-- Information shown --
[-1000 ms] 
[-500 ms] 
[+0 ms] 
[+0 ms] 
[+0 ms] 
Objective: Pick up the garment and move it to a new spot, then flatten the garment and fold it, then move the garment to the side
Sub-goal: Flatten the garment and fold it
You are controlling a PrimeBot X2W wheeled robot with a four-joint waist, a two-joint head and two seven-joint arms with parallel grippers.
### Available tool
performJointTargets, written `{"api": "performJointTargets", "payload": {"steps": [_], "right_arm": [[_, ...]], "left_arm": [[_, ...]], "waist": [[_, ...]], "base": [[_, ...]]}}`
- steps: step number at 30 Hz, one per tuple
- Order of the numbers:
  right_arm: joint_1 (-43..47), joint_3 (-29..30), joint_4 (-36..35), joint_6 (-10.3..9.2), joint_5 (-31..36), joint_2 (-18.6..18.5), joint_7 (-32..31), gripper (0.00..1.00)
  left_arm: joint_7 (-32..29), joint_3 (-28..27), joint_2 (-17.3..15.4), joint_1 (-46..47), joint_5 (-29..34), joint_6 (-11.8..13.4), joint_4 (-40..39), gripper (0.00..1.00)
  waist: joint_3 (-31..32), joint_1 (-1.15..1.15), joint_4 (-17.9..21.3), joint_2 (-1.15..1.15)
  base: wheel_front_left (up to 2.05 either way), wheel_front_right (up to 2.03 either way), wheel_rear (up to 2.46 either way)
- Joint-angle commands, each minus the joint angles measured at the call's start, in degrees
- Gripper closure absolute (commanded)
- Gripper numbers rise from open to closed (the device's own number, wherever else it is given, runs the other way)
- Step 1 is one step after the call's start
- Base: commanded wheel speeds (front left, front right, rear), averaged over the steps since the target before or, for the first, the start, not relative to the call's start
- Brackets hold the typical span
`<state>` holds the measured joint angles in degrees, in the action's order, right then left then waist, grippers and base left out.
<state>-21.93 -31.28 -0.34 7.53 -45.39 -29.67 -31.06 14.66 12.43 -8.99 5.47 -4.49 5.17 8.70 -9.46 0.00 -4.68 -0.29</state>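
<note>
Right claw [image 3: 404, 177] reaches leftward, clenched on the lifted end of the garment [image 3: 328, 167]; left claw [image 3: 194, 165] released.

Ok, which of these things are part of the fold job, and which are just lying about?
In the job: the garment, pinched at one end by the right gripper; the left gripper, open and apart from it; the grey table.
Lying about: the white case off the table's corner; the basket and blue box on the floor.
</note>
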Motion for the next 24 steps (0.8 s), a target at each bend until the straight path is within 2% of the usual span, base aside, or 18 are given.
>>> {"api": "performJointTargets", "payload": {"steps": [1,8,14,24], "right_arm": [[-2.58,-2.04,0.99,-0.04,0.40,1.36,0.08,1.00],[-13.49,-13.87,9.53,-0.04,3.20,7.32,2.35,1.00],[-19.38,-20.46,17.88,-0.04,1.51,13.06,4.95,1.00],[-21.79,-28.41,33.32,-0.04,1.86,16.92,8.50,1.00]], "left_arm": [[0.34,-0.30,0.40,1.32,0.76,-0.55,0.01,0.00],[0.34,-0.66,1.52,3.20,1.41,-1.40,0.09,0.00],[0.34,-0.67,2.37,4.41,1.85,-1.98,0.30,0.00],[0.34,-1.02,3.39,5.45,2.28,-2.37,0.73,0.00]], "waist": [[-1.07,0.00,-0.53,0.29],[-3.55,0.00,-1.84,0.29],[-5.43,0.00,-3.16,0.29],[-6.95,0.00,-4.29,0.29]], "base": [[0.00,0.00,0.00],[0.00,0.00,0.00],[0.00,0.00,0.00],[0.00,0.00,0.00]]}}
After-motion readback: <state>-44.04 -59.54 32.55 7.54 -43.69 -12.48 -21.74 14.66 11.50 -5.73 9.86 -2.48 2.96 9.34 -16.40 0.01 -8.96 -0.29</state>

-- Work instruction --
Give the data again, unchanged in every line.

-- Answer space --
[-1000 ms] 
[-500 ms] 
[+0 ms] 
[+0 ms] 
[+0 ms] 
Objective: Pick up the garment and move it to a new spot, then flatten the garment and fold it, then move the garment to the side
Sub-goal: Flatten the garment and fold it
You are controlling a PrimeBot X2W wheeled robot with a four-joint waist, a two-joint head and two seven-joint arms with parallel grippers.
### Available tool
performJointTargets, written `{"api": "performJointTargets", "payload": {"steps": [_], "right_arm": [[_, ...]], "left_arm": [[_, ...]], "waist": [[_, ...]], "base": [[_, ...]]}}`
- steps: step number at 30 Hz, one per tuple
- Order of the numbers:
  right_arm: joint_1 (-43..47), joint_3 (-29..30), joint_4 (-36..35), joint_6 (-10.3..9.2), joint_5 (-31..36), joint_2 (-18.6..18.5), joint_7 (-32..31), gripper (0.00..1.00)
  left_arm: joint_7 (-32..29), joint_3 (-28..27), joint_2 (-17.3..15.4), joint_1 (-46..47), joint_5 (-29..34), joint_6 (-11.8..13.4), joint_4 (-40..39), gripper (0.00..1.00)
  waist: joint_3 (-31..32), joint_1 (-1.15..1.15), joint_4 (-17.9..21.3), joint_2 (-1.15..1.15)
  base: wheel_front_left (up to 2.05 either way), wheel_front_right (up to 2.03 either way), wheel_rear (up to 2.46 either way)
- Joint-angle commands, each minus the joint angles measured at the call's start, in degrees
- Gripper closure absolute (commanded)
- Gripper numbers rise from open to closed (the device's own number, wherever else it is given, runs the other way)
- Step 1 is one step after the call's start
- Base: commanded wheel speeds (front left, front right, rear), averaged over the steps since the target before or, for the first, the start, not relative to the call's start
- Brackets hold the typical span
`<state>` holds the measured joint angles in degrees, in the action's order, right then left then waist, grippers and base left out.
<state>-21.93 -31.28 -0.34 7.53 -45.39 -29.67 -31.06 14.66 12.43 -8.99 5.47 -4.49 5.17 8.70 -9.46 0.00 -4.68 -0.29</state>
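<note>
Right claw [image 3: 404, 177] reaches leftward, clenched on the lifted end of the garment [image 3: 328, 167]; left claw [image 3: 194, 165] released.

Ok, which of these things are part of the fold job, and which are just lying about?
In the job: the garment, pinched at one end by the right gripper; the left gripper, open and apart from it; the grey table.
Lying about: the white case off the table's corner; the basket and blue box on the floor.
</note>
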Motion for the next 24 steps (0.8 s), a target at each bend until the straight path is within 2% of the usual span, base aside, or 18 are given.
>>> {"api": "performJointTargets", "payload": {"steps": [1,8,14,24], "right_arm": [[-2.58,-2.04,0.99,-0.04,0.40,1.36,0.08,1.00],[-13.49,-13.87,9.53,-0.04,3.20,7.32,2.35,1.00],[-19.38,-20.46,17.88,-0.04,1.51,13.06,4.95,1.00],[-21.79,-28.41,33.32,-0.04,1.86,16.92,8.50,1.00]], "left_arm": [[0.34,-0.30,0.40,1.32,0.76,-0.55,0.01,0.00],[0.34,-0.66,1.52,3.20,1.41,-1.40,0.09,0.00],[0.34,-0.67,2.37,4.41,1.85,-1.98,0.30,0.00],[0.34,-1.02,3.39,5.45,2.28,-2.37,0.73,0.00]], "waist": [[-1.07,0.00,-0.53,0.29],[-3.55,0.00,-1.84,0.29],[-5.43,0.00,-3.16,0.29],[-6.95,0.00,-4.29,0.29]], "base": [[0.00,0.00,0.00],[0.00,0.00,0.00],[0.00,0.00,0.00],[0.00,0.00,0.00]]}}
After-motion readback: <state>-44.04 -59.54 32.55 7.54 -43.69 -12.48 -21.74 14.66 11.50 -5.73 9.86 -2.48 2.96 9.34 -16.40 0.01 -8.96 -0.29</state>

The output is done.